TEM micrographs of kaolin particles. The scale bars represent (a) 200 nm, (b) 200 nm, (c) 50 nm, and (d) 20 nm, respectively.
To estimate the durability of the superhydrophobic coatings, an environmental stability experiment was carried out. The coatings were exposed to environmental conditions by keeping them outdoor. The results indicated that, after three months of exposure to outdoor conditions, no superhydrophobicity decrease was found. Water drops still kept a spherical shape in the surface with a WCA of 151° and were also easily rolling off, taking dusts away in their paths (see Figure 5). We also coated the material on a variety of other substrates, such as commercial marble, limestone, plank, and plasterboard, and all the samples showed good superhydrophobicity. The results indicated that the coating can be applied on a variety of substrates.

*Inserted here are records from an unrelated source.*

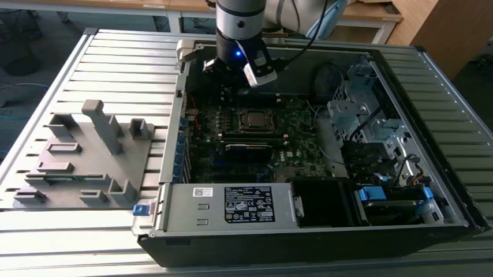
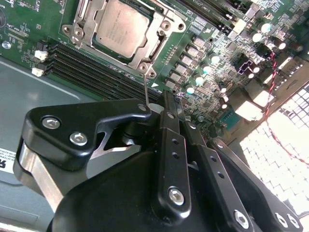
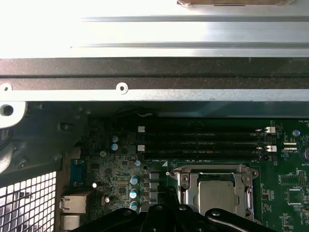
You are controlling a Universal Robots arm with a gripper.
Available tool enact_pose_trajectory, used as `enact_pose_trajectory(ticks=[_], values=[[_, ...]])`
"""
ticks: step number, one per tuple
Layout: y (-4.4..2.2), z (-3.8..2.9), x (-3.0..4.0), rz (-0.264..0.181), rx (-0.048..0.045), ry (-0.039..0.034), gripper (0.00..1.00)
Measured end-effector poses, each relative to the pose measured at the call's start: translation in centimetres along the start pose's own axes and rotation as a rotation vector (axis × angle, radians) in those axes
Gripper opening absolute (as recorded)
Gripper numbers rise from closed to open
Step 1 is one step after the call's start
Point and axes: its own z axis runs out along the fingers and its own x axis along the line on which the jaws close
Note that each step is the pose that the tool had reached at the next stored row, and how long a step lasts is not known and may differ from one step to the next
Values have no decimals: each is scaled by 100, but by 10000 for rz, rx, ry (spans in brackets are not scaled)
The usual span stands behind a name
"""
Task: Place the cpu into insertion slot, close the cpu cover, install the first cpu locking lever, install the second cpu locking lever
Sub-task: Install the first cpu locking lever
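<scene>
Cpu point(image 2: 118, 30) sits in the insertion slot point(image 2: 158, 47) mid-motherboard point(image 2: 29, 19), with the cpu cover point(image 2: 170, 19) lowered over it. We judge both levers are not yet installed, as one locking lever point(image 2: 145, 87) stands upright. Gripper point(image 2: 172, 99) hovers close, jaws clenched on nothing.

Cpu point(image 3: 216, 195) sits framed by the cpu cover point(image 3: 212, 169). Long black memory slots point(image 3: 203, 137) just beside it; capacitors point(image 3: 134, 180) near; metal chassis wall point(image 3: 154, 94) beyond.

Even daylight outside; computer case point(image 1: 231, 248) dim inside; glare whitens slatted table point(image 3: 145, 19) and mesh point(image 2: 260, 145)
</scene>
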Motion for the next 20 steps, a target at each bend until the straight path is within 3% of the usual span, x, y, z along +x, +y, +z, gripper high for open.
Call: enact_pose_trajectory(ticks=[4,10,20], values=[[-1,-1,7,-1,-22,2,10],[0,0,13,-1,-198,4,10],[-2,4,66,-2,-230,5,10]])
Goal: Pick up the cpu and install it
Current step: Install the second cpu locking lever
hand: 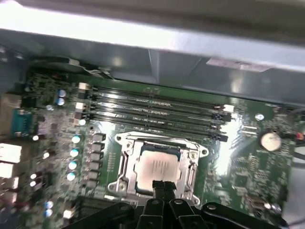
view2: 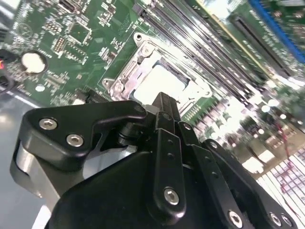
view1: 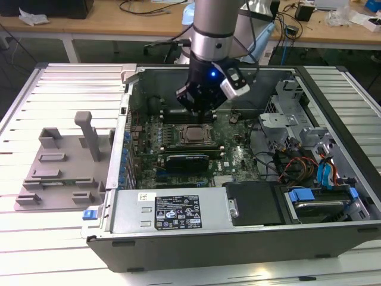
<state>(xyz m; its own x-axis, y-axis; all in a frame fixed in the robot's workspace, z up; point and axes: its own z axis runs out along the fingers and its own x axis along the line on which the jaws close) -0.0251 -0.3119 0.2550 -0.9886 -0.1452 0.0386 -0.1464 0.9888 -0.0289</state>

Images of water droplets dyed by methylene blue with different sizes on the ACA modified kaolin particles coating after three months of exposure to outdoor conditions.
4. Conclusions
In the present work, a coating from ACA modified kaolin was fabricated to render the surface with superhydrophobicity. The superhydrophobic surface exhibited a highly rugged structure with micro-nano hierarchical particles randomly distributed all through the coating. Both the hierarchical structure and the ACA modified kaolin furnished the surface with superhydrophobicity. Furthermore, the as-prepared superhydrophobic material showed very good environmental durability and practicability. The technique utilized here is cost-effective, environmental-friendly, and the coating can be prepared easily on various substrates; we expect that this technique can considerably expand the range for various applications, examples of which may include fabricating large water-repellent surface coatings.
Acknowledgments
The authors thank the National Natural Science Foundation of China (Grant nos. 21003099; 21102113) and the Natural Science Research Project of Science and Technology Agency of Shaanxi Province, China (Grant no. 2013KJXX-41) for continuing financial support.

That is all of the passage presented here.